Why Hystrix behaves differently
Hystrix wraps a JDK ThreadPoolExecutor but introduces a pre-submission gate on queue occupancy. The pool is built roughly as follows:
public ThreadPoolExecutor buildPool(HystrixThreadPoolKey key,
HystrixThreadPoolProperties props) {
ThreadFactory tf = getThreadFactory(key);
int core = props.coreSize().get();
int keepAlive = props.keepAliveTimeMinutes().get();
int max = props.maximumSize().get();
boolean diverge = props.getAllowMaximumSizeToDivergeFromCoreSize().get();
BlockingQueue<Runnable> q = props.maxQueueSize().get() <= 0
? new SynchronousQueue<>()
: new LinkedBlockingQueue<>(props.maxQueueSize().get());
if (!diverge) {
return new ThreadPoolExecutor(core, core, keepAlive, TimeUnit.MINUTES, q, tf);
}
if (max < core) max = core;
return new ThreadPoolExecutor(core, max, keepAlive, TimeUnit.MINUTES, q, tf);
}
Before handing a task to the scheduler, Hystrix checks the queue length against queueSizeRejectionThreshold and rejects immediately if the threshold is hit, without giving the underlying executor a chance to either queue or grow:
public boolean isQueueSpaceAvailable() {
if (queueSize <= 0) return true; // no queue: defer to pool
return threadPool.getQueue().size() < properties.queueSizeRejectionThreshold().get();
}
public Subscription schedule(Action0 action, long delay, TimeUnit unit) {
if (threadPool != null && !threadPool.isQueueSpaceAvailable()) {
throw new RejectedExecutionException("queueSize at rejection threshold");
}
return worker.schedule(new HystrixContexSchedulerAction(concurrencyStrategy, action), delay, unit);
}
Effects:
- When maxQueueSize > 0, Hystrix’s pre-check prevents ThreadPoolExecutor from seeing a full workQueue and thus from creating additional threads up to maximumSize.
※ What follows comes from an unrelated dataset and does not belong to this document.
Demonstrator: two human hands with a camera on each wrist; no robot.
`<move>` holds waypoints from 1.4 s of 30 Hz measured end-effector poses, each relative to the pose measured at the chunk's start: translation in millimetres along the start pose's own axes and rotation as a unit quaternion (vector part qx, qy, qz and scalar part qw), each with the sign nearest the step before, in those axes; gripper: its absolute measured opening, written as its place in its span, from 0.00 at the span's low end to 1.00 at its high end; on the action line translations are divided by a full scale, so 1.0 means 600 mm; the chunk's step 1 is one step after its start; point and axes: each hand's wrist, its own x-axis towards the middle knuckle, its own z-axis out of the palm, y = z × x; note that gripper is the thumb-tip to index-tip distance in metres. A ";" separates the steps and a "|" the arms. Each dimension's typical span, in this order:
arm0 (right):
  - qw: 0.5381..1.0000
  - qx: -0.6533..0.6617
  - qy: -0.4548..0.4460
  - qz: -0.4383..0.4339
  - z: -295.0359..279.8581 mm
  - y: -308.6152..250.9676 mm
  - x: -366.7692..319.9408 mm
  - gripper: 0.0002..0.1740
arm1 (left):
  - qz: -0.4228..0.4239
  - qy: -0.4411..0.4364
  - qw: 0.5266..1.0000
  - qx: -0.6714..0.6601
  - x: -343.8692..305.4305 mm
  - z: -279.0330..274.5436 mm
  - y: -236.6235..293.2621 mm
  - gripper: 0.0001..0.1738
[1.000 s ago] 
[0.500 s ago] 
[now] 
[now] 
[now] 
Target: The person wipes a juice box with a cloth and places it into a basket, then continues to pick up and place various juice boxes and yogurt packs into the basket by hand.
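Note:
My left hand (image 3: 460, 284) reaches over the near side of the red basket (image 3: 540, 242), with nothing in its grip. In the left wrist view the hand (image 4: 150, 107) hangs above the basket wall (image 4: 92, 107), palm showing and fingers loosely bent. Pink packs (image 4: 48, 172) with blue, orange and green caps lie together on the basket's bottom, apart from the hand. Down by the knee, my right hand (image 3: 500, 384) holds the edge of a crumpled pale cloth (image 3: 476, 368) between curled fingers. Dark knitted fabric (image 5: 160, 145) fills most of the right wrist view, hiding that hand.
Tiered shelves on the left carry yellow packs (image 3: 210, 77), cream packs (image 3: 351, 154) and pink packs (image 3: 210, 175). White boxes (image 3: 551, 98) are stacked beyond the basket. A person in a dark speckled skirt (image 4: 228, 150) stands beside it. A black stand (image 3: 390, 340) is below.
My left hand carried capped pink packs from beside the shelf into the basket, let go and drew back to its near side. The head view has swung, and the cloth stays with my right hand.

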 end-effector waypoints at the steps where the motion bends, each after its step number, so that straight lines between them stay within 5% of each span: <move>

- When maxQueueSize <= 0 (SynchronousQueue), ThreadPoolExecutor growth to maximumSize is possible if allowMaximumSizeToDivergeFromCoreSize is true.
Practical configuration guidance
Avoid combining a positive queue with an expanded maximumSize if you expect thread growth:
- Problematic for intended growth
- coreSize=2; maximumSize=5; maxQueueSize=10; allowMaximumSizeToDivergeFromCoreSize=true
- Actual: pool fixed at 2, queue up to 10, then reject
Prefer one of the following, depending on goals:
-
Minimize latency by growing threads and avoiding queuing
- coreSize=2; maximumSize=5; maxQueueSize=-1; allowMaximumSizeToDivergeFromCoreSize=true
- Behavior: no queue; grows up to 5 threads; rejects after reaching maximumSize
-
Conserve resources by keeping a fixed pool and allowing bounded queuing
- coreSize=2; maximumSize=2; maxQueueSize=10; allowMaximumSizeToDivergeFromCoreSize=false
- Behavior: two threads; queue up to 10; rejects beyond that
-
Tune queueSizeRejectionThreshold to a value ≤ maxQueueSize when you need runtime control over acceptance without redeploying (e.g., temporarily lower the threshold to shed load).
Operational tips:
- Keep commands that hit the same downstream dependency in the same pool; isolate independent dependencies in separate pools by setting HystrixThreadPoolKey.
- Verify behavior under load in a staging environment; inspect HystrixThreadPoolMetrics for pool size and queue depth.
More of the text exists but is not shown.